- Born: 1936 Jaffa, Mandatory Palestine
- Died: 14 January 1991 (aged 54–55) Carthage, Tunisia
- Cause of death: Assassination
- Burial place: Amman, Jordan

= Fakhri Al Omari =

Fatah member (1936–1991)

Fakhri Al Omari (Note: فخري العمري) (1936 – 14 January 1991), known as Abu Muhammad (Note: أبو محمد), was a Palestinian who was a member of the Fatah movement. He was an aide of Salah Khalaf. They were assassinated by the Abu Nidal Organization in Tunisia on 14 January 1991.

==Biography==
Fakhri Al Omari was born in Jaffa in 1936. He was one of the participants in the first meeting of the Fatah movement in Cairo in 1955. He was trained in specialist intelligence in Cairo in 1969. He served as an aide to the Fatah founder Salah Khalaf and was an operations officer in the group.

Al Omari was a member of the Black September Organization which attacked and killed the Israeli athletes during the 1972 Summer Olympics in Munich in September 1972. He was one of the planners of the attack. The decision to organize the Munich attack was taken by Salah Khalaf, Abu Daoud and Al Omari in a meeting at a Roman coffee shop in early July 1972. Al Omari took the weapons from the lockers in the Munich central railway station. These weapons which would be used in the attack were put there by two Palestinians on 23 August 1972.
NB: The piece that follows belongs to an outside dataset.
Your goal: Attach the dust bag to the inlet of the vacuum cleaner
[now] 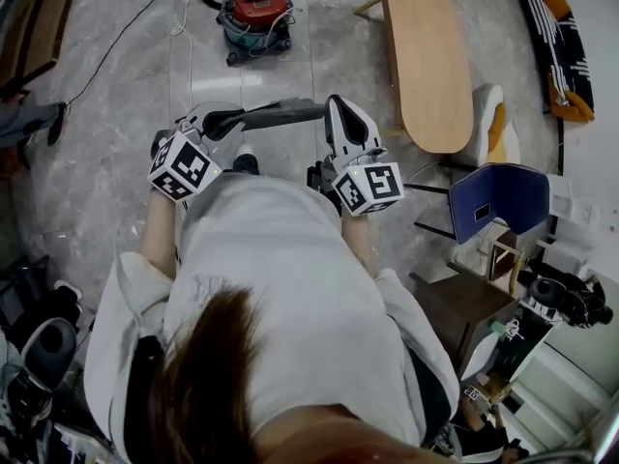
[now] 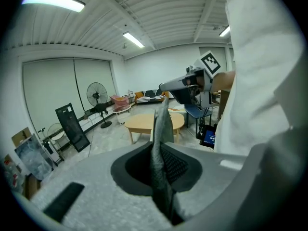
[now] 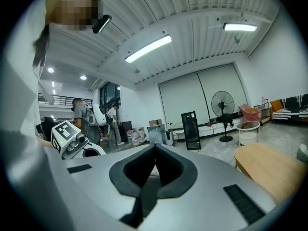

Al Omari was allegedly among those who planned the assassination of the Jordanian Prime Minister Wasfi Tal in Cairo in November 1971.

Due to his direct involvement in the Munich attack, Al Omari was on the assassination list of the Mossad's Committee X.

==Assassination==
Al Omari was assassinated in Carthage, Tunisia, on 14 January 1991, along with Salah Khalaf at the home of Hayel Abdul Hamid, chief security officer of the Palestine Liberation Organization (PLO). Both Khalaf and Al Omari died instantly, and Abdul Hamid died in a hospital. A funeral service was held for them in Amman where they were buried at the martyr's cemetery.

The perpetrator was Hamza Abu Said, a Palestinian bodyguard born in Wahdat refuge camp, Jordan, in 1963. He is thought to be recruited by the Abu Nidal Organization for this attack. He held Abdul Hamid's wife and daughter hostage for five hours. Then he escaped from the site, but he was captured by the Tunisian security forces.

Abu Said was interrogated and imprisoned by the Tunisian authorities. He declared during the interrogation that he was an agent of the Abu Nidal Organization. Later the PLO leader Yasser Arafat managed to take him from the Tunisians through his meeting with the Tunisian President Zine El Abidine Ben Ali. Abu Said was transferred to Sanaa, Yemen, where he was questioned and tried by the PLO and was given a death sentence. He was found dead in his cell in June 1991.